What you should do: The full listing is to be written out again, unchanged.

Provided data:

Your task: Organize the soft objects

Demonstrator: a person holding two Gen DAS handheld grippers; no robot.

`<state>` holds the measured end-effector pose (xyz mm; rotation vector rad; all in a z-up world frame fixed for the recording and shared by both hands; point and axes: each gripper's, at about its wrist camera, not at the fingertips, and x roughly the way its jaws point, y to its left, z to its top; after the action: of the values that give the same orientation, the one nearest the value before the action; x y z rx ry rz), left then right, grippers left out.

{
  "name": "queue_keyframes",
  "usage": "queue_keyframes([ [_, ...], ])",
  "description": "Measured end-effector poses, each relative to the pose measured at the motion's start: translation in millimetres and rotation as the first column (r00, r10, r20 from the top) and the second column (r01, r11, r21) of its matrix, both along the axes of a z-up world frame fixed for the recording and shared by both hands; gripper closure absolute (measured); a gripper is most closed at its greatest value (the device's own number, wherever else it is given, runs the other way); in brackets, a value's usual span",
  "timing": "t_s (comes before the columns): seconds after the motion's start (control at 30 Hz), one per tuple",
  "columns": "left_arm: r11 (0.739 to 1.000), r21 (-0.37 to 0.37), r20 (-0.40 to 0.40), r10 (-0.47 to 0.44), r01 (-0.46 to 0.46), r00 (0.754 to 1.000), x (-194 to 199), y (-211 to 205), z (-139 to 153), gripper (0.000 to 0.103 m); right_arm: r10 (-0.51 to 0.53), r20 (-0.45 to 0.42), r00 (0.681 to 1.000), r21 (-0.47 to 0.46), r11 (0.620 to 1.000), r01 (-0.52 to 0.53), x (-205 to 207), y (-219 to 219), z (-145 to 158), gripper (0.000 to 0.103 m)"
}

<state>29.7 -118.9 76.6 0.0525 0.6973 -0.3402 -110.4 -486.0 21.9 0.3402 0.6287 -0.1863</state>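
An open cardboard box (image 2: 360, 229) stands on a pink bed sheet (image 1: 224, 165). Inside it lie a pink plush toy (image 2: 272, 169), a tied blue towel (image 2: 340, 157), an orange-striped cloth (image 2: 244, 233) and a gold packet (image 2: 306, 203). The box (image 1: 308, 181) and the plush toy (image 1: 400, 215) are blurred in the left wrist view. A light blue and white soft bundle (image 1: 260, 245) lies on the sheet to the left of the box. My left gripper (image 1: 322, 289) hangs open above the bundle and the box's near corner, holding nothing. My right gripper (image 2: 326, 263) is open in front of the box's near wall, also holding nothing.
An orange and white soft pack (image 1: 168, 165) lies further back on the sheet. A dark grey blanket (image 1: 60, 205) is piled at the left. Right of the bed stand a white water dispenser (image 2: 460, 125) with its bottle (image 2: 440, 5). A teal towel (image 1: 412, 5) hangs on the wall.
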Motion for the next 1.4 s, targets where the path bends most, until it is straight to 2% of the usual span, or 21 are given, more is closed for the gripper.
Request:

Answer space:
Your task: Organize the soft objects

Demonstrator: a person holding two Gen DAS handheld grippers; no robot.

`<state>` holds the measured end-effector pose (xyz mm; rotation vector rad; all in a z-up world frame fixed for the recording and shared by both hands; point and axes: each gripper's, at about its wrist camera, not at the fingertips, and x roughly the way its jaws point, y to its left, z to its top; after the action: of the values that give the same orientation, the one nearest the value before the action; x y z rx ry rz), left then right, grippers left out.

{
  "name": "queue_keyframes",
  "usage": "queue_keyframes([ [_, ...], ])",
  "description": "Measured end-effector poses, each relative to the pose measured at the motion's start: translation in millimetres and rotation as the first column (r00, r10, r20 from the top) and the second column (r01, r11, r21) of its matrix, both along the axes of a z-up world frame fixed for the recording and shared by both hands; gripper closure absolute (measured); a gripper is most closed at its greatest value (the device's own number, wherever else it is given, runs the other way); in brackets, a value's usual span",
  "timing": "t_s (comes before the columns): seconds after the motion's start (control at 30 Hz), one per tuple",
  "columns": "left_arm: r11 (0.739 to 1.000), r21 (-0.37 to 0.37), r20 (-0.40 to 0.40), r10 (-0.47 to 0.44), r01 (-0.46 to 0.46), r00 (0.754 to 1.000), x (-194 to 199), y (-211 to 205), z (-139 to 153), gripper (0.000 to 0.103 m); right_arm: r10 (-0.51 to 0.53), r20 (-0.45 to 0.42), r00 (0.681 to 1.000), r21 (-0.47 to 0.46), r11 (0.620 to 1.000), r01 (-0.52 to 0.53), x (-205 to 207), y (-219 to 219), z (-145 to 158), gripper (0.000 to 0.103 m)"
}

<state>29.7 -118.9 76.6 0.0525 0.6973 -0.3402 -110.4 -486.0 21.9 0.3402 0.6287 -0.1863</state>
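An open cardboard box (image 2: 360, 229) stands on a pink bed sheet (image 1: 224, 165). Inside it lie a pink plush toy (image 2: 272, 169), a tied blue towel (image 2: 340, 157), an orange-striped cloth (image 2: 244, 233) and a gold packet (image 2: 306, 203). The box (image 1: 308, 181) and the plush toy (image 1: 400, 215) are blurred in the left wrist view. A light blue and white soft bundle (image 1: 260, 245) lies on the sheet to the left of the box. My left gripper (image 1: 322, 289) hangs open above the bundle and the box's near corner, holding nothing. My right gripper (image 2: 326, 263) is open in front of the box's near wall, also holding nothing.
An orange and white soft pack (image 1: 168, 165) lies further back on the sheet. A dark grey blanket (image 1: 60, 205) is piled at the left. Right of the bed stand a white water dispenser (image 2: 460, 125) with its bottle (image 2: 440, 5). A teal towel (image 1: 412, 5) hangs on the wall.
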Motion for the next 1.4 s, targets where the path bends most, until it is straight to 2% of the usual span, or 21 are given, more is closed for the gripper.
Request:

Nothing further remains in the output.